Consider to add the full CLUE file as an ASCII attachment to your enxt reply.

Volker.
Mohd Zahazan Zainon
New Member

Re: CPU Spin wait CPU Spinwait timer expired

I have contacted HP support and they will send a representative for this solution
Andy Bustamante
Honored Contributor

Re: CPU Spin wait CPU Spinwait timer expired

Looking at Current image file: DSA119:[CERNER.W_STANDARD.WH2002_02.][VMSALPHA]SRV_DRVR.EXE

HP may recommend you contact Cerner to review their product. Open a parallel case wither Cerner and get started on that. There are sysgen parameters to configure this timer, some third party vendors will recommend increasing these values.

If you don't have time to do it right, when will you have time to do it over? Reach me at first_name + "." + last_name at sysmanager net
Mohd Zahazan Zainon
New Member

Re: CPU Spin wait CPU Spinwait timer expired

Hi Andy,

Thank you for your response but what are the reason why I need to contact cerner to resolved this issue.

Please do explain more.

Thanks & Regards
Hoff
Honored Contributor

Re: CPU Spin wait CPU Spinwait timer expired

Andy is suggesting the "shotgun" approach toward support. Specifically, opening a third front in your effort, with a call into Cerner. (Third? ITRC, HP, and now Cerner.)
Hein van den Heuvel
Honored Contributor

Re: CPU Spin wait CPU Spinwait timer expired

>> Thank you for your response but what are the reason why I need to contact cerner to resolved this issue.

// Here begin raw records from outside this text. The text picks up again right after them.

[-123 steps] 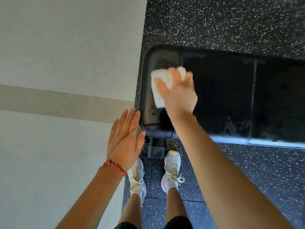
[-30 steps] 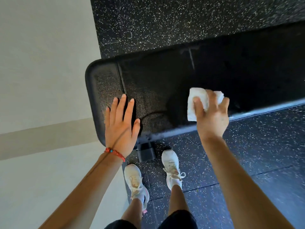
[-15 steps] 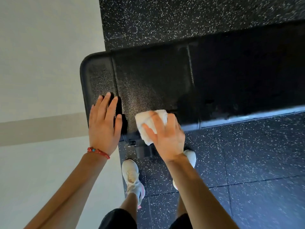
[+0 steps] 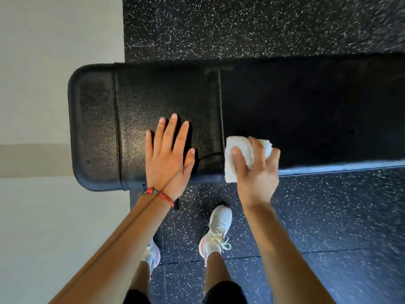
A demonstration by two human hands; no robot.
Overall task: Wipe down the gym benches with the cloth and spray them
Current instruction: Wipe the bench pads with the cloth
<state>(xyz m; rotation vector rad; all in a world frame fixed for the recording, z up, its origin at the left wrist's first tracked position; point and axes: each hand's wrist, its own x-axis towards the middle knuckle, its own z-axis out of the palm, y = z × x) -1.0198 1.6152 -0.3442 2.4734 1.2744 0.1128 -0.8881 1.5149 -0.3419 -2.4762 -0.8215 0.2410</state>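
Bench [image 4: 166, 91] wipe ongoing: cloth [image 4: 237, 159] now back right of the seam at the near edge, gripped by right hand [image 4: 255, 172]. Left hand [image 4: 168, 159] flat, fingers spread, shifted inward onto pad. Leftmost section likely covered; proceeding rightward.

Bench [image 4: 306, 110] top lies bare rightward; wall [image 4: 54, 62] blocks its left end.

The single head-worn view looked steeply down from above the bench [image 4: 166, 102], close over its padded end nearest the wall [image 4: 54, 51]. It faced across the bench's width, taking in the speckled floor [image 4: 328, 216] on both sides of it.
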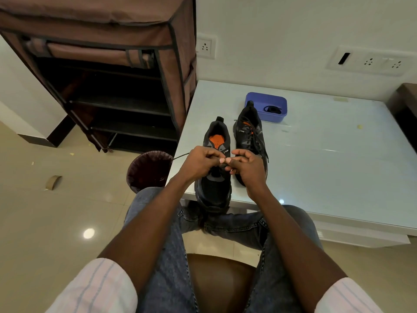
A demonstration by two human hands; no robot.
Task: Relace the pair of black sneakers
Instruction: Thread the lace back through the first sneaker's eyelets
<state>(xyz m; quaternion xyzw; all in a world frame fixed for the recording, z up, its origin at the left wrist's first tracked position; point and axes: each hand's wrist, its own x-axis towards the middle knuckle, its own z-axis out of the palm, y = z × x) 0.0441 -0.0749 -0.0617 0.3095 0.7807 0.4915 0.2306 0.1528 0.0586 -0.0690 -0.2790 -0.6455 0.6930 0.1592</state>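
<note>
Two black sneakers with orange insoles stand side by side on the white table (pixel 327 154), toes toward me. The left sneaker (pixel 214 190) sits at the table's near edge with its upper eyelets bare. The right sneaker (pixel 249 134) is laced, its lace ends hanging loose. My left hand (pixel 200 162) and my right hand (pixel 247 167) meet above the left sneaker's tongue, fingertips together. They pinch a black lace (pixel 180 156) whose free end trails off to the left past the table edge.
A blue plastic tub (pixel 266 107) holding a coiled black lace sits behind the right sneaker. A brown fabric shoe rack (pixel 112 75) stands left of the table, a lined waste bin (pixel 149 170) beside it. My knees in jeans are under the table edge.
</note>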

Because most folks do not get this crash and most folks do not run cerner apps. Ergo... :-).

I'd focus on it being the lockmanager spinlock.
Open up your T4 performance data repository and poke at all lockmanager stats, notably in the LCK73 group, and the mock tree migration.
Note, the LCK73 numbers are only there when using a dedicated lock manager. Do you? Should you?

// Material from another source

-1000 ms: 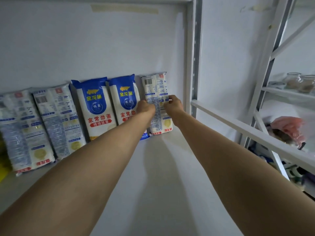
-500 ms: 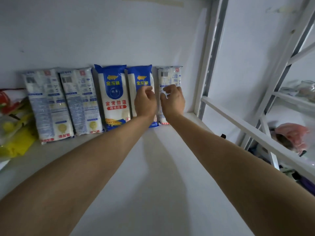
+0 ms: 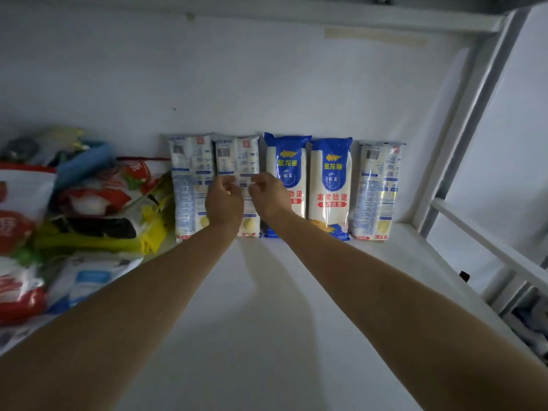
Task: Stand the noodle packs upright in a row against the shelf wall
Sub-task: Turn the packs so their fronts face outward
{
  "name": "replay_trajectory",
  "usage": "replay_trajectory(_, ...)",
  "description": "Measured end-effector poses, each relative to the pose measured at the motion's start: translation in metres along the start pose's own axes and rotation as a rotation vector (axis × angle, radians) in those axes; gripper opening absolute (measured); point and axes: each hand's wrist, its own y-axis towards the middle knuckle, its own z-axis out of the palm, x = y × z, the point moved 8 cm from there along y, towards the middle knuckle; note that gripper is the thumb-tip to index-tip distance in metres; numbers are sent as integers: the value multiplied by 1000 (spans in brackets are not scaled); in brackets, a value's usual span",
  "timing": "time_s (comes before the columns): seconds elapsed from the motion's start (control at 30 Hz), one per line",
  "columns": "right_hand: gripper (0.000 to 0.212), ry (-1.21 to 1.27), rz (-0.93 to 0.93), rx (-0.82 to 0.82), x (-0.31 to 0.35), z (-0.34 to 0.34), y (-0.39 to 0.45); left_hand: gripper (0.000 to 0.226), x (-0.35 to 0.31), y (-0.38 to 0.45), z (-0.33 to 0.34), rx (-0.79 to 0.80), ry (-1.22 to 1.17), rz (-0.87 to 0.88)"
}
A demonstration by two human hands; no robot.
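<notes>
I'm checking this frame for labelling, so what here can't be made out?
- Head view: lower middle of the second noodle pack is hidden by the left hand and right hand; finger contact unclear.
- Small print on the rightmost noodle pack: too blurred.
- Bag pile: cut off by the left edge.

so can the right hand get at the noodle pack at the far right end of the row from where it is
Probably yes. The right hand is in front of the left blue pack; the far-right pack stands two packs over, its front uncovered, and the shelf before it is bare.
</notes>
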Motion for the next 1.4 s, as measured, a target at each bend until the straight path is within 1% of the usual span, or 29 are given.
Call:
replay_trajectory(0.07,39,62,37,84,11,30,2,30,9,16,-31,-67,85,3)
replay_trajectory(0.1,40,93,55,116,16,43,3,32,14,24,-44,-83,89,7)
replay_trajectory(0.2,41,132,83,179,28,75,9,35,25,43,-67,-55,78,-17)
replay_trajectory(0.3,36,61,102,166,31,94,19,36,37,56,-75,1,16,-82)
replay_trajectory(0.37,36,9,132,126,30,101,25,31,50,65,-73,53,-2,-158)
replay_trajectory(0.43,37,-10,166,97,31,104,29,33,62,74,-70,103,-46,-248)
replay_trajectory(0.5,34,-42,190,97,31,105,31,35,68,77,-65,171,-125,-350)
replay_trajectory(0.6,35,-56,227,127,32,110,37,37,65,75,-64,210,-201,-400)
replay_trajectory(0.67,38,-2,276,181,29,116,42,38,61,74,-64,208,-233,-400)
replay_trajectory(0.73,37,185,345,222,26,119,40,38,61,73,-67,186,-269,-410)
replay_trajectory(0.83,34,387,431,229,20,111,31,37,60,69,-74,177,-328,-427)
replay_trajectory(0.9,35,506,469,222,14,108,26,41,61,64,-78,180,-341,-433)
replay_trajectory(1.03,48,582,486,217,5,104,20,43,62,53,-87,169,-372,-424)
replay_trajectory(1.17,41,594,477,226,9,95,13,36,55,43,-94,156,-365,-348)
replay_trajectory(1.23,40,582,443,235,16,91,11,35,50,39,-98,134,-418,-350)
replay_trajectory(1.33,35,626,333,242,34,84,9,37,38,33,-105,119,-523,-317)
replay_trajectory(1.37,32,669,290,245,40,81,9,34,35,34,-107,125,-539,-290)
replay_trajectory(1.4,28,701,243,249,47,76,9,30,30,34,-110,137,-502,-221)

Next investigation quit possibly should be the spinlock trace, notably at times in the day where T4 suggested potential high lock manager activity. Just use @SYS$EXAMPLES:SPL.COM to get going.

Does the system use some lock scan tools which might run GETLKI often and for a long time?

Hope this helps some,
Hein van den Heuvel
HvdH Performance Consulting

Andy Bustamante
Honored Contributor

Re: CPU Spin wait CPU Spinwait timer expired

Hi Hoff,

My own preference would have been to start with Cerner as the database vendor. Assuming (yes I know all about where that leads) that a Cerner application is the primary use of this system, Cerner should have recommendations on tuning the operating system. HP may well come back with a generic "you can changes these settings until the problem goes away" response. Cerner should have a better idea of what the application is doing and have specific recommendations. I made aggressive changes to these knobs when I was with a vendor to avoid this

Nice thing about shotguns, you have more than one round heading to the target(s).

If you don't have time to do it right, when will you have time to do it over? Reach me at first_name + "." + last_name at sysmanager net
Volker Halle
Honored Contributor

Re: CPU Spin wait CPU Spinwait timer expired

If you would supply the CPUSPINWAIT Bugcheck: data from the CLUE CRASH output, which includes the state of all the other CPUs and what they were doing at that time and also the CLUE CONFIG output, we could probably tell in much more detail, what the problem was ! In case of a CPUSPINWAIT bugcheck, the current CPU/image is ALWAYS only a victim, NOT the problem !

To reduce further speculation about the problem, please provide this data !

Volker.